[WORK INSTRUCTION]:
Please restate, exactly as written, the lines running from the beginning of the material through the line that has "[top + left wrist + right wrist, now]" in it.

═════ INPUT RECORDS

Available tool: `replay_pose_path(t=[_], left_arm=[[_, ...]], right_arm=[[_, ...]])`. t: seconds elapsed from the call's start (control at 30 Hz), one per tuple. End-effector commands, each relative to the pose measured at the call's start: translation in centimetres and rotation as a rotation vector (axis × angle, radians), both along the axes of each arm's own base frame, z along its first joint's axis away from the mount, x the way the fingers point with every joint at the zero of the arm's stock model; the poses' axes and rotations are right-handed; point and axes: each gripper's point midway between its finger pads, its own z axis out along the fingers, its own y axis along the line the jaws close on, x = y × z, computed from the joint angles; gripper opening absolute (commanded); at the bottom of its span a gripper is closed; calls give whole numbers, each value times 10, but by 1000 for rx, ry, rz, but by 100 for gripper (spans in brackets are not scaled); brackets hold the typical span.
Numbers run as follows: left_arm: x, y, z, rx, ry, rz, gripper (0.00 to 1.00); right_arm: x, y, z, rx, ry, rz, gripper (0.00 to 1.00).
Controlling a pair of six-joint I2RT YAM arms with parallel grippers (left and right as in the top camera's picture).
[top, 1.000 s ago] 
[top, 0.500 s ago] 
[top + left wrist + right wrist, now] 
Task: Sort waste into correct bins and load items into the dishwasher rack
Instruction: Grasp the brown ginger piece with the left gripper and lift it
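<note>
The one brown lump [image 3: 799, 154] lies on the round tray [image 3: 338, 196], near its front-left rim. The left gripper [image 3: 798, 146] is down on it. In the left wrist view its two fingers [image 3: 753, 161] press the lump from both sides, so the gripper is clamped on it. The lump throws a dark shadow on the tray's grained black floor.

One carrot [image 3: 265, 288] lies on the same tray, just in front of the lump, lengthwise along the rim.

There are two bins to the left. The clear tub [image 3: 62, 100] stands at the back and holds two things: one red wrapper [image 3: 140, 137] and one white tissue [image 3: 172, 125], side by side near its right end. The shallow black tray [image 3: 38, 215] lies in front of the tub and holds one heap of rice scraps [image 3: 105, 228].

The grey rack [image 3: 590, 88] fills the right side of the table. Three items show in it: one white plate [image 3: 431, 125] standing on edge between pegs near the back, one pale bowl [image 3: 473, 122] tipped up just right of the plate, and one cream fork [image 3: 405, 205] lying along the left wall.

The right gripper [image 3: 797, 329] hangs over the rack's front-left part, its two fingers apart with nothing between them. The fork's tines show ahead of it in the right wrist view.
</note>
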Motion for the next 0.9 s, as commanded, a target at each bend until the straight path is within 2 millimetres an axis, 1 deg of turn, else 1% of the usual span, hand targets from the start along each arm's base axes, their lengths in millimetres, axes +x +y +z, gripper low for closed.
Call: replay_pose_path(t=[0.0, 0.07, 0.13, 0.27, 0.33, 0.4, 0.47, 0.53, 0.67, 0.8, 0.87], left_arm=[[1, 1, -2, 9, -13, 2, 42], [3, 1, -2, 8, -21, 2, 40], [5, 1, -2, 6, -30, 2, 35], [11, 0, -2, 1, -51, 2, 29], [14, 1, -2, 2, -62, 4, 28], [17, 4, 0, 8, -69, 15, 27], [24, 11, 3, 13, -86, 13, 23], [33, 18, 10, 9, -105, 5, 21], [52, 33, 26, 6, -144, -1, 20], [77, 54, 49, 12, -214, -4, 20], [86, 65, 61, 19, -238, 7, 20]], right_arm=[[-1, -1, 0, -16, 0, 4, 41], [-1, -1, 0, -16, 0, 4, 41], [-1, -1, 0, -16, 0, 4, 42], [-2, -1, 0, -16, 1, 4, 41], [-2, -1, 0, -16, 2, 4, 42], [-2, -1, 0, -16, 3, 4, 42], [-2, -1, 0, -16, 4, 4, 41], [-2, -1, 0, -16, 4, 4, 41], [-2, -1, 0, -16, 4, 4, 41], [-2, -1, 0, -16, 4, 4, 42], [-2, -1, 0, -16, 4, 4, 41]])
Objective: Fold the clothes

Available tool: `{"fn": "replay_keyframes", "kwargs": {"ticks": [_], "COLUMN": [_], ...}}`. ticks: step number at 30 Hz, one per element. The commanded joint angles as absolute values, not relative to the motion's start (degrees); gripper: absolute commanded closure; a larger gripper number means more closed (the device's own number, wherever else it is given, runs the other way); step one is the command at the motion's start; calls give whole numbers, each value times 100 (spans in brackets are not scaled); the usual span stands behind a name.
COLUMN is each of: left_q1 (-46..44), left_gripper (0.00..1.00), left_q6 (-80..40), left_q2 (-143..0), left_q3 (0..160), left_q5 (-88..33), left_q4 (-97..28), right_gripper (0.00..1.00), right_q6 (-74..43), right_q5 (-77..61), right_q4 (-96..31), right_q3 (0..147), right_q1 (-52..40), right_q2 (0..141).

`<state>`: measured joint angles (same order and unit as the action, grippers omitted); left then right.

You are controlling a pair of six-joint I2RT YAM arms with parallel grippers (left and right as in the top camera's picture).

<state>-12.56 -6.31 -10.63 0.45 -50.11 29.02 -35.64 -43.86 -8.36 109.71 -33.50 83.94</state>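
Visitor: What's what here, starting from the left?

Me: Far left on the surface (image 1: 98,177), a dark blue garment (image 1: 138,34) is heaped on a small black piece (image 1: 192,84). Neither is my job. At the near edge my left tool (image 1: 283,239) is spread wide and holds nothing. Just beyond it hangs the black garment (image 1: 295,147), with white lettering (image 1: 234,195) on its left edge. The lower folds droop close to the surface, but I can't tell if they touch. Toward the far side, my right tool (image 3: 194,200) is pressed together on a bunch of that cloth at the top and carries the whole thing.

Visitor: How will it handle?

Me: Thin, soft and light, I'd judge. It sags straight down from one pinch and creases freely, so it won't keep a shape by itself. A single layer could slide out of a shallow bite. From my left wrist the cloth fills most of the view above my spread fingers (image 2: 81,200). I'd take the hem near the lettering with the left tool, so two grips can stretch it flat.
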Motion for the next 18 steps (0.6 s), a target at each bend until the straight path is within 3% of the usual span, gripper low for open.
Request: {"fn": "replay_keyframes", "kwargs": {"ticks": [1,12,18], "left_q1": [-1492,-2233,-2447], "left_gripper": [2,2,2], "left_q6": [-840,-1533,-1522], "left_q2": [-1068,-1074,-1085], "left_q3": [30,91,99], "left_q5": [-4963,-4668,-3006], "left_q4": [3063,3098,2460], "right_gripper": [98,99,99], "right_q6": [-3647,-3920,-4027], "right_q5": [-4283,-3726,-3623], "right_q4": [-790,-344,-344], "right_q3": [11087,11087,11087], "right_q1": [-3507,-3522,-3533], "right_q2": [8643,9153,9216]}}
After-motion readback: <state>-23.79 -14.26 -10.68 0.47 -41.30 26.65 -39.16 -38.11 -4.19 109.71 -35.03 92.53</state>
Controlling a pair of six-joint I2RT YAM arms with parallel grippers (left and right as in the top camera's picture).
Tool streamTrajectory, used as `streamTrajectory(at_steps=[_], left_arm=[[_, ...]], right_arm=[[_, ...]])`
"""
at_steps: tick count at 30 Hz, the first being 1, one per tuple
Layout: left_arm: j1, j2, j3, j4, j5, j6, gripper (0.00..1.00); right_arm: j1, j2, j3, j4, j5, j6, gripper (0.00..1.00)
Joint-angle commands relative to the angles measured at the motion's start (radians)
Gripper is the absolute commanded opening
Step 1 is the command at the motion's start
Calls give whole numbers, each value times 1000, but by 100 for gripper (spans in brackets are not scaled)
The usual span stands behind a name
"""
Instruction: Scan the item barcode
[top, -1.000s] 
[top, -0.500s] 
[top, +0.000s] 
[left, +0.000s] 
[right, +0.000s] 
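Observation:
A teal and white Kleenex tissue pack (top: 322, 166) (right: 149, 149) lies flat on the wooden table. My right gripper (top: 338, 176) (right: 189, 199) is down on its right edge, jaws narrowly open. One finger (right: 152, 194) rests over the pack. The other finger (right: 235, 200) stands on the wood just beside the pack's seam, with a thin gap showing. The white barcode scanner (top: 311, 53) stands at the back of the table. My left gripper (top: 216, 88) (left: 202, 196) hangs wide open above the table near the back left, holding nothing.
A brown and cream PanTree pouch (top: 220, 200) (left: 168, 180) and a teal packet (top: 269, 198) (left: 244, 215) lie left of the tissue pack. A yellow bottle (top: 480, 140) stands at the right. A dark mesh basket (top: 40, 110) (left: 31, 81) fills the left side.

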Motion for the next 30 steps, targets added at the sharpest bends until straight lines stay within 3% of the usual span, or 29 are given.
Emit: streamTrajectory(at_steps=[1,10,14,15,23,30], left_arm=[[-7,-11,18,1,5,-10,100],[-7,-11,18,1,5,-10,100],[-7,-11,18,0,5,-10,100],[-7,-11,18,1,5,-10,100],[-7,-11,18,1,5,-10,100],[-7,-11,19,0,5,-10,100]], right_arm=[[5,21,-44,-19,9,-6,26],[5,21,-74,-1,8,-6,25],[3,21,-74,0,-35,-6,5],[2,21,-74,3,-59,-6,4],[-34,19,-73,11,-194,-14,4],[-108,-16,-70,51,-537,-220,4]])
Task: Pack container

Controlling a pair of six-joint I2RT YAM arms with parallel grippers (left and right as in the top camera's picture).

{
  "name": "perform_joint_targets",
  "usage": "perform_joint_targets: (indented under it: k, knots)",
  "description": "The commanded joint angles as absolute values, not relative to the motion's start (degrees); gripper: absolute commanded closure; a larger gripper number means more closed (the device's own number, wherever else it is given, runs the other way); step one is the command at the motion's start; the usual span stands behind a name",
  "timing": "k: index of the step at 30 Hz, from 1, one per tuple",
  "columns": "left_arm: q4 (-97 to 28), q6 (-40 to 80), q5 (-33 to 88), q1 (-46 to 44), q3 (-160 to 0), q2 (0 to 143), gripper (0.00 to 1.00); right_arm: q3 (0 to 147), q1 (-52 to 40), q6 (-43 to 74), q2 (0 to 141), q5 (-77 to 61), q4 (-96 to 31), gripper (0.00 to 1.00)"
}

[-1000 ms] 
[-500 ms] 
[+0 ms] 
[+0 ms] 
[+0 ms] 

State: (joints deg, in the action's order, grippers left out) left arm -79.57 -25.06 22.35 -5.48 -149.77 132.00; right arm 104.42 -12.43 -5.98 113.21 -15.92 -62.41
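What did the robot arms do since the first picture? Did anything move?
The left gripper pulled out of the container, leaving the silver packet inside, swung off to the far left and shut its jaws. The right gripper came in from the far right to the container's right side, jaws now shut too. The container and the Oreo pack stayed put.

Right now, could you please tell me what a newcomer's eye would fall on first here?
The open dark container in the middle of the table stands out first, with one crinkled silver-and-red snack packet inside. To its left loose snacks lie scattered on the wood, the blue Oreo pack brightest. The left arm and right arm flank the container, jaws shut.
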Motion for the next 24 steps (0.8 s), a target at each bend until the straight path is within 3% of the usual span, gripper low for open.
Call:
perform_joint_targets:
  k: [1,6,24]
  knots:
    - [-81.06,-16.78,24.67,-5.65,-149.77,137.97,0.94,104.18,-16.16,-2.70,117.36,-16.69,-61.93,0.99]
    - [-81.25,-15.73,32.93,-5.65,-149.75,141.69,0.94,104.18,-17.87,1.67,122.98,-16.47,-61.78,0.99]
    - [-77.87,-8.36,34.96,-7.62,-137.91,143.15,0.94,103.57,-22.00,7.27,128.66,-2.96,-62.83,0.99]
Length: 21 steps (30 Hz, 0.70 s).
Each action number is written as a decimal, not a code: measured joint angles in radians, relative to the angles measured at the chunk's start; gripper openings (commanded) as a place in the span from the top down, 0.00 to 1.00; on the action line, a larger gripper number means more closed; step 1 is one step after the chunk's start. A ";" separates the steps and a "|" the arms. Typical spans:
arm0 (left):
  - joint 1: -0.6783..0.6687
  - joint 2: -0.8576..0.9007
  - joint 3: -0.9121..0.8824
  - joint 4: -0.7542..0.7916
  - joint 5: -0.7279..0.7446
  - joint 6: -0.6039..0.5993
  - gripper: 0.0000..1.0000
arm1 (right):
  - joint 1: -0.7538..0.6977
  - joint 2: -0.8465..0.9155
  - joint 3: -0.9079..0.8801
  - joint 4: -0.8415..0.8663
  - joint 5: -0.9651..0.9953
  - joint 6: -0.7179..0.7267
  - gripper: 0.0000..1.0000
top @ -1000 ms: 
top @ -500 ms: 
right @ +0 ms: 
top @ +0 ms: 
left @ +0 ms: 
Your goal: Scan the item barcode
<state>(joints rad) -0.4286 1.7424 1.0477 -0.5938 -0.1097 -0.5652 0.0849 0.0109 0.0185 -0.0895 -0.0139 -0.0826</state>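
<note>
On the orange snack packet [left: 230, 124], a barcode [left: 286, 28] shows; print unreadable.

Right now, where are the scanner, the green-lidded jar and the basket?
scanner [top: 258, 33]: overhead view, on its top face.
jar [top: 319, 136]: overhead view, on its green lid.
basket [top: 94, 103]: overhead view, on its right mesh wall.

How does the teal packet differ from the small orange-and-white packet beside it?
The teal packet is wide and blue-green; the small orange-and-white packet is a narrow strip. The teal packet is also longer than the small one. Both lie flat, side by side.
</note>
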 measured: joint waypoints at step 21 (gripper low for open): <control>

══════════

[WRITTEN RESPONSE]:
Available tool: `replay_pose_path(t=[_], left_arm=[[_, ...]], right_arm=[[_, ...]])`. t: seconds elapsed from the call's start (control at 30 Hz), one per tuple. End-effector commands, each relative to the pose measured at the call's start: translation in centimetres and rotation as a rotation vector (axis × angle, radians), both along the axes of each arm's own base frame, z along its first joint's axis away from the mount, x the way the fingers point with every joint at the zero of the arm's stock model; the poses' axes and rotations are right-handed; point and axes: each gripper's point midway between its finger pads, its own z axis out along the fingers, its own y axis along the line the jaws close on, x = y × z, computed from the joint angles; gripper opening absolute (commanded); at the bottom of its span a gripper is closed; calls give whole numbers, each value times 10, but by 1000 for rx, ry, rz, but by 100 for gripper (spans in brackets are not scaled); brackets hold the typical span.
Numbers run as follows: left_arm: x, y, z, rx, ry, rz, gripper (0.00 to 1.00); right_arm: x, y, z, rx, ry, rz, gripper (0.00 to 1.00).
Controlling a pair of six-joint I2RT YAM arms with parallel grippers (left and right as in the top camera's picture).
[top, 1.000 s ago] 
[top, 0.500 s ago] 
[top + left wrist + right wrist, now] 

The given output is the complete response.